CHAPTER FIFTY-SIX
Lucas
My eyes are closed as I lie on the MRI machine’s motorized table.
I focus on breathing through my nose like that might keep everything from splintering apart as Clark adjusts my shoulder into the proper position.
Pain sears. It’s sharp and deep and wrong. The angle is unnatural—arm rotated, elbow angled just so—and my teeth grind together as heat radiates through the joint.
“Try not to move,” Clark says.
I almost laugh. “What’s a little more pain, right?”
I’ve built an entire career on ignoring it.
“Okay. Let’s get this started,” Clark says and pushes the button for the table to slide into the machine. He moves into the other room, and within seconds the machine begins to hum and scan.

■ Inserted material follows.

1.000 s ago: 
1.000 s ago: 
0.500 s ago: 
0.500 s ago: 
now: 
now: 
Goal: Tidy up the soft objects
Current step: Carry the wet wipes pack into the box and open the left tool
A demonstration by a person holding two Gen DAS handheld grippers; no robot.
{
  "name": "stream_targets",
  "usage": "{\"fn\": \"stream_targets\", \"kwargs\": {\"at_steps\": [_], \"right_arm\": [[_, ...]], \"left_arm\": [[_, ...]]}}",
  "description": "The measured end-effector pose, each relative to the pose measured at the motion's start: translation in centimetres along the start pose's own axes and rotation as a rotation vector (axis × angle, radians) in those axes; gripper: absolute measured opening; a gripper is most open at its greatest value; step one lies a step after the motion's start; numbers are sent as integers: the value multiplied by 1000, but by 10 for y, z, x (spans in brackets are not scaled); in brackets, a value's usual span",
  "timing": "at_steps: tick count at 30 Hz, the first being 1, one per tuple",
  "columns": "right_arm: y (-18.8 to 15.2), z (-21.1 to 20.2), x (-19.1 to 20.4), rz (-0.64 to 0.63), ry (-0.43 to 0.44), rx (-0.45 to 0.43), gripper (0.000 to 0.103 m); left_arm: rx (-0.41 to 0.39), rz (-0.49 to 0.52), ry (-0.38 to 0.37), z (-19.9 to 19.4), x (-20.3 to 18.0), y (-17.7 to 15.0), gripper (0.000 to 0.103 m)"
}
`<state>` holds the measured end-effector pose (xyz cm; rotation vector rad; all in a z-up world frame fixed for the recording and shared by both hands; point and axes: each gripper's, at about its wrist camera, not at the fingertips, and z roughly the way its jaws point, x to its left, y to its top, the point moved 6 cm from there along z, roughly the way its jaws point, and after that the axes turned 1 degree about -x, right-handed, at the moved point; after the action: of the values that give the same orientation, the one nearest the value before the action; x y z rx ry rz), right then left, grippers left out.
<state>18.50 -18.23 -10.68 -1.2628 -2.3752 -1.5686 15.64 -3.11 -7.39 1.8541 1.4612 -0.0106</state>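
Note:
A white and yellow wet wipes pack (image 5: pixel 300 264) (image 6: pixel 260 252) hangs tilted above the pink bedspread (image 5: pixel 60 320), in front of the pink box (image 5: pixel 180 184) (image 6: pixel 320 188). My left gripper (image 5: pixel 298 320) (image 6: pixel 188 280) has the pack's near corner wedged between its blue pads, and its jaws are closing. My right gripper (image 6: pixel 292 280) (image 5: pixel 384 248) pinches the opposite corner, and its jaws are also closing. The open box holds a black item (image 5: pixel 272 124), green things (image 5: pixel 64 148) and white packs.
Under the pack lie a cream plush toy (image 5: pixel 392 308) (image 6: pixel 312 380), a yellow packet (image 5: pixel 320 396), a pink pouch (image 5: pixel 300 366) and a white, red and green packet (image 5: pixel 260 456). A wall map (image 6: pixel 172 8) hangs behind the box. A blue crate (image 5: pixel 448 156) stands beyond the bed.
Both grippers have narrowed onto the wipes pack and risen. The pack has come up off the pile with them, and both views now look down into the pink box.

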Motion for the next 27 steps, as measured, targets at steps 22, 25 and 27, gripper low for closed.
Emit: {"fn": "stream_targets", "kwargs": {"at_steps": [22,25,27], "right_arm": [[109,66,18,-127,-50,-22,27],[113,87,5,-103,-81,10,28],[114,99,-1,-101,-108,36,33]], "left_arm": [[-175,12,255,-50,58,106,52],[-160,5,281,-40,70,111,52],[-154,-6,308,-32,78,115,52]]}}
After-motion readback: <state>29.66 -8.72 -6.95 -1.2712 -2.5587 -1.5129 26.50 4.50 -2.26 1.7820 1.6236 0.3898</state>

I keep my eyes shut and try not to picture Emery standing in the other room, staring at the screen and watching the images come to life. Images that will end my career.

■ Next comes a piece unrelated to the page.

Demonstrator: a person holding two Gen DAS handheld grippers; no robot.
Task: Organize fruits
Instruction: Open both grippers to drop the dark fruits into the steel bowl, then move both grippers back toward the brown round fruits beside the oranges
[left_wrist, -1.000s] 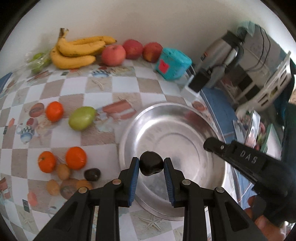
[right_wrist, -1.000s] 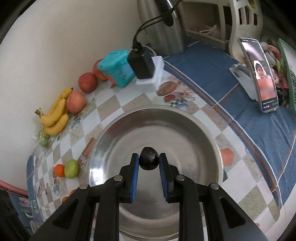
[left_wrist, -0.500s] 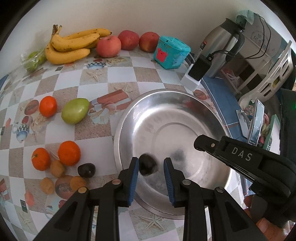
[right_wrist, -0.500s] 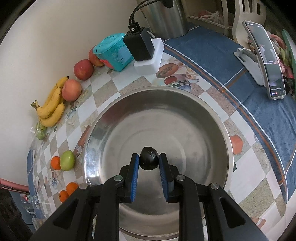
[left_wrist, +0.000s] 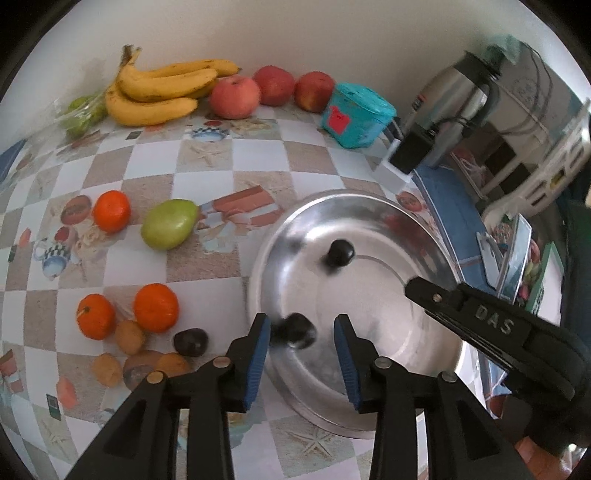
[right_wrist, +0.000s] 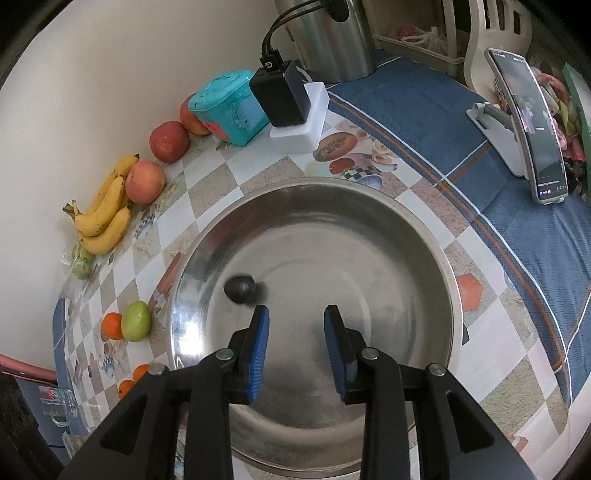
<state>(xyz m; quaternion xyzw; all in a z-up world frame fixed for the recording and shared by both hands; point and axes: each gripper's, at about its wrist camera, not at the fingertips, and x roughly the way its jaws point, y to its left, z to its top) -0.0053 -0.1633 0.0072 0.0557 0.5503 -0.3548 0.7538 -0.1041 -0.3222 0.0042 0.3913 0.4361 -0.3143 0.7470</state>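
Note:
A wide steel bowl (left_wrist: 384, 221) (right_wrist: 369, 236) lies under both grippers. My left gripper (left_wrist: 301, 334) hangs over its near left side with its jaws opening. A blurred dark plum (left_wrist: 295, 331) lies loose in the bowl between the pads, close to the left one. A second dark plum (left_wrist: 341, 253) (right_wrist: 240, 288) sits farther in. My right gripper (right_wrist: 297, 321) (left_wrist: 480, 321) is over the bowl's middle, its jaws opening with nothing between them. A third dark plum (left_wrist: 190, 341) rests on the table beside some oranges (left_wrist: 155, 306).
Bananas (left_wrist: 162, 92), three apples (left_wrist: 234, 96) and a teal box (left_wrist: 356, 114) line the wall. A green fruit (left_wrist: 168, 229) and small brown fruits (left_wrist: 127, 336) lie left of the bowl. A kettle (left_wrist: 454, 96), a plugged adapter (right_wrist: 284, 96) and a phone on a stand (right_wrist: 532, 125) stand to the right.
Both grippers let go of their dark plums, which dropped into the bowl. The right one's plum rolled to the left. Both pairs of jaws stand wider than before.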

I focus instead on the concrete. The sounds around me. The pressure in my chest. The way my arm feels like it’s no longer entirely mine.
When the machine finally powers down, relief rushes through me so fast it makes me dizzy.
Footsteps. Soft. Familiar.
I don’t open my eyes, because I know it’s her. Her perfume . . . her presence. It’s simply Emery. My sanctuary.
Clark clears his throat as he fiddles with the machine, but that’s the only other sound in the room.
“You can sit up now,” he says as he exits the room.
I open my eyes. It’s now I take in Emery’s profile, the tablet she’s staring at that’s gripped in her hands, and the tears she’s blinking away.
“Dr. Porter,” I say quietly.
Nothing.
She continues trying to snap her professionalism into place like armor as she stares at a tablet that’s screen isn’t even on.
“Dr. Porter,” I say again, louder this time.
Still no response. My chest tightens—not from pain, but from the sight of her holding herself together with determined will.
“Emery.”
She freezes for a second, but then she turns.
Fuck.
Her hands are shaking. Her face is pale. Her eyes are glossy and red-rimmed like she’s been fighting to hold in her devastation. Like she’s been bracing for impact, and the crash finally came.
“This isn’t on you,” I say before she can speak.
Her breath hitches.
“I’m so sorry,” she whispers, the words tumbling out like they’ve been clawing at her chest. “Lucas, I—I’m so—”
“This isn’t on you,” I repeat, firmer now. “I made the call.”
Her lips tremble and she presses them together to keep herself from falling apart.
“You warned me,” I continue. “You told me the risks. You didn’t lie. You didn’t force me. You let me choose.”
A tear slips free and tracks down her cheek.
“I will always be grateful that you let me choose,” I repeat.
“I thought—” Her voice cracks. She shakes her head. “I thought I could—”
“You gave me one last shot,” I say softly. “And I needed that. I needed to know.”
The truth settles heavily in my chest.
I don’t need the radiologist to read the scans.
I don’t need the clinical diagnosis or to hear the words that will destroy my career.
I’m already hollowed. I already know.
This isn’t a setback.
This can’t be cured with surgery and another nine months of grueling rehab.
This is the end of my career.
I swallow hard, my throat tight, my heart beating too slow and too fast all at once.
“I don’t blame you,” I say, needing her to know. “Not for a second.”
She looks at me then, really looks, and the pain and the self-doubt in her eyes almost undoes me.
All I want is to pull her into me, to feel her heartbeat against mine. To anchor myself to the one thing that still feels real.
But I can’t. Not here. Not like this.
So I stay still.
I let the reality settle.
Football gave me everything.
And now it’s gone.
But the last thing I see before the grief fully takes hold is her standing there, loving me enough to let me fall on my own terms.
And I finally understand what selfless, sacrificial love truly looks like.